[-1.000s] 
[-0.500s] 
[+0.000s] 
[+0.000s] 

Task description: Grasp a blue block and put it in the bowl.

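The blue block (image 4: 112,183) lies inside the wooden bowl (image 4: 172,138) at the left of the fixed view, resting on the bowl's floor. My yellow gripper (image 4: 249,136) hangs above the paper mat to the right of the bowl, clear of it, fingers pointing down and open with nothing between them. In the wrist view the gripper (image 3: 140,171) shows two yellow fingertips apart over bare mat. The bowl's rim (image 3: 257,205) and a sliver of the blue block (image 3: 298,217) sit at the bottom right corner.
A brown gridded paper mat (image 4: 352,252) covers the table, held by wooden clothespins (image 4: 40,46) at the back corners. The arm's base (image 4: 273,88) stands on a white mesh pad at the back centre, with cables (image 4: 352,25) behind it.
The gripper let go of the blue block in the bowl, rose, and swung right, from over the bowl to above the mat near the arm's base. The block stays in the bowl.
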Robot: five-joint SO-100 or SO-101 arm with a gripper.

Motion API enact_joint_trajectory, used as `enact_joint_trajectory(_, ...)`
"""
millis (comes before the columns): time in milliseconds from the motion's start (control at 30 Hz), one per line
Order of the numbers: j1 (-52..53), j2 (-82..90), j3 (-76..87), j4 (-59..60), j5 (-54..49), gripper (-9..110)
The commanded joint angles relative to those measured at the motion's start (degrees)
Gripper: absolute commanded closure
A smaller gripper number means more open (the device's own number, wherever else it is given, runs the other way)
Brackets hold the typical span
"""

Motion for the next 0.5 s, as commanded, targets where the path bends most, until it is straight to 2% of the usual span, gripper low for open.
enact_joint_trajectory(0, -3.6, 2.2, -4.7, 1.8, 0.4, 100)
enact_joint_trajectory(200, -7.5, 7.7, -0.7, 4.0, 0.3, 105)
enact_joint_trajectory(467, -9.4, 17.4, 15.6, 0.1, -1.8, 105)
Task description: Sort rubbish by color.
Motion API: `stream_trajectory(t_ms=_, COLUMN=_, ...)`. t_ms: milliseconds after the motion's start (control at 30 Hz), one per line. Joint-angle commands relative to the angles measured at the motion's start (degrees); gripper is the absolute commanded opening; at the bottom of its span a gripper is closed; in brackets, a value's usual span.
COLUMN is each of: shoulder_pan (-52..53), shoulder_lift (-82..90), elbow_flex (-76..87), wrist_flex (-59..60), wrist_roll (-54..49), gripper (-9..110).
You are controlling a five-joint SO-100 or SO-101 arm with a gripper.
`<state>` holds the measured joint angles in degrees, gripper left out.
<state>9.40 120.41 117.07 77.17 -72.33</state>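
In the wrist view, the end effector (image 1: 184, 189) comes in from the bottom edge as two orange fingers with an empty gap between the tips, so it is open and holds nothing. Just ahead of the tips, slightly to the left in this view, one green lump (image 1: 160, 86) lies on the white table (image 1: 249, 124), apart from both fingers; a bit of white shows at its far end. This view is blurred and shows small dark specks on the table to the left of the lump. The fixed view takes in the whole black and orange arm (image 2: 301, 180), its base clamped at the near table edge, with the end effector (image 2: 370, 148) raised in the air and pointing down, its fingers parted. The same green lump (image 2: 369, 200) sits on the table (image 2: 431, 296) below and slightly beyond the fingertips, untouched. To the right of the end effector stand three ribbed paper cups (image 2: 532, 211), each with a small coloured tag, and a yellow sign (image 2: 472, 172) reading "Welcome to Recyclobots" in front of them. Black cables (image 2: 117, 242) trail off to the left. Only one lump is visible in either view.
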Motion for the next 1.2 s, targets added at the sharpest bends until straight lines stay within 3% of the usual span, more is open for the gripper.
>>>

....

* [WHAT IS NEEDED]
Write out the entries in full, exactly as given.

* [SOLUTION FOR THIS EXERCISE]
[-1.000s] 
[-0.500s] 
[+0.000s] 
[+0.000s] 

Task description: Grasp a blue block and put it in the bowl.

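The blue block (image 4: 112,183) lies inside the wooden bowl (image 4: 172,138) at the left of the fixed view, resting on the bowl's floor. My yellow gripper (image 4: 249,136) hangs above the paper mat to the right of the bowl, clear of it, fingers pointing down and open with nothing between them. In the wrist view the gripper (image 3: 140,171) shows two yellow fingertips apart over bare mat. The bowl's rim (image 3: 257,205) and a sliver of the blue block (image 3: 298,217) sit at the bottom right corner.
A brown gridded paper mat (image 4: 352,252) covers the table, held by wooden clothespins (image 4: 40,46) at the back corners. The arm's base (image 4: 273,88) stands on a white mesh pad at the back centre, with cables (image 4: 352,25) behind it.
The gripper let go of the blue block in the bowl, rose, and swung right, from over the bowl to above the mat near the arm's base. The block stays in the bowl.
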Robot: five-joint SO-100 or SO-101 arm with a gripper.

Motion API enact_joint_trajectory, used as `enact_joint_trajectory(_, ...)`
"""
millis (comes before the columns): time in milliseconds from the motion's start (control at 30 Hz), one per line
Order of the numbers: j1 (-52..53), j2 (-82..90), j3 (-76..87), j4 (-59..60), j5 (-54..49), gripper (-9..110)
The commanded joint angles relative to those measured at the motion's start (degrees)
Gripper: absolute commanded closure
A smaller gripper number means more open (the device's own number, wherever else it is given, runs the other way)
Brackets hold the typical span
"""

Motion for the next 0.5 s, as commanded, targets where the path bends most, until it is straight to 2% of the usual span, gripper low for open.
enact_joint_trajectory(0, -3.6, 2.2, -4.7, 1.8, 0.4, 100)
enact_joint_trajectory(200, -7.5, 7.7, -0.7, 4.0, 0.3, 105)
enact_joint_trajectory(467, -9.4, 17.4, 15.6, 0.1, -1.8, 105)
Task description: Sort rubbish by color.
Motion API: `stream_trajectory(t_ms=_, COLUMN=_, ...)`. t_ms: milliseconds after the motion's start (control at 30 Hz), one per line. Joint-angle commands relative to the angles measured at the motion's start (degrees); gripper is the absolute commanded opening; at the bottom of its span a gripper is closed; in brackets, a value's usual span.
COLUMN is each of: shoulder_pan (-52..53), shoulder_lift (-82..90), elbow_flex (-76..87), wrist_flex (-59..60), wrist_roll (-54..49), gripper (-9..110).
You are controlling a five-joint SO-100 or SO-101 arm with a gripper.
`<state>` holds the measured joint angles in degrees, gripper left out.
<state>9.40 120.41 117.07 77.17 -72.33</state>
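In the wrist view, the end effector (image 1: 184, 189) comes in from the bottom edge as two orange fingers with an empty gap between the tips, so it is open and holds nothing. Just ahead of the tips, slightly to the left in this view, one green lump (image 1: 160, 86) lies on the white table (image 1: 249, 124), apart from both fingers; a bit of white shows at its far end. This view is blurred and shows small dark specks on the table to the left of the lump. The fixed view takes in the whole black and orange arm (image 2: 301, 180), its base clamped at the near table edge, with the end effector (image 2: 370, 148) raised in the air and pointing down, its fingers parted. The same green lump (image 2: 369, 200) sits on the table (image 2: 431, 296) below and slightly beyond the fingertips, untouched. To the right of the end effector stand three ribbed paper cups (image 2: 532, 211), each with a small coloured tag, and a yellow sign (image 2: 472, 172) reading "Welcome to Recyclobots" in front of them. Black cables (image 2: 117, 242) trail off to the left. Only one lump is visible in either view.
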Motion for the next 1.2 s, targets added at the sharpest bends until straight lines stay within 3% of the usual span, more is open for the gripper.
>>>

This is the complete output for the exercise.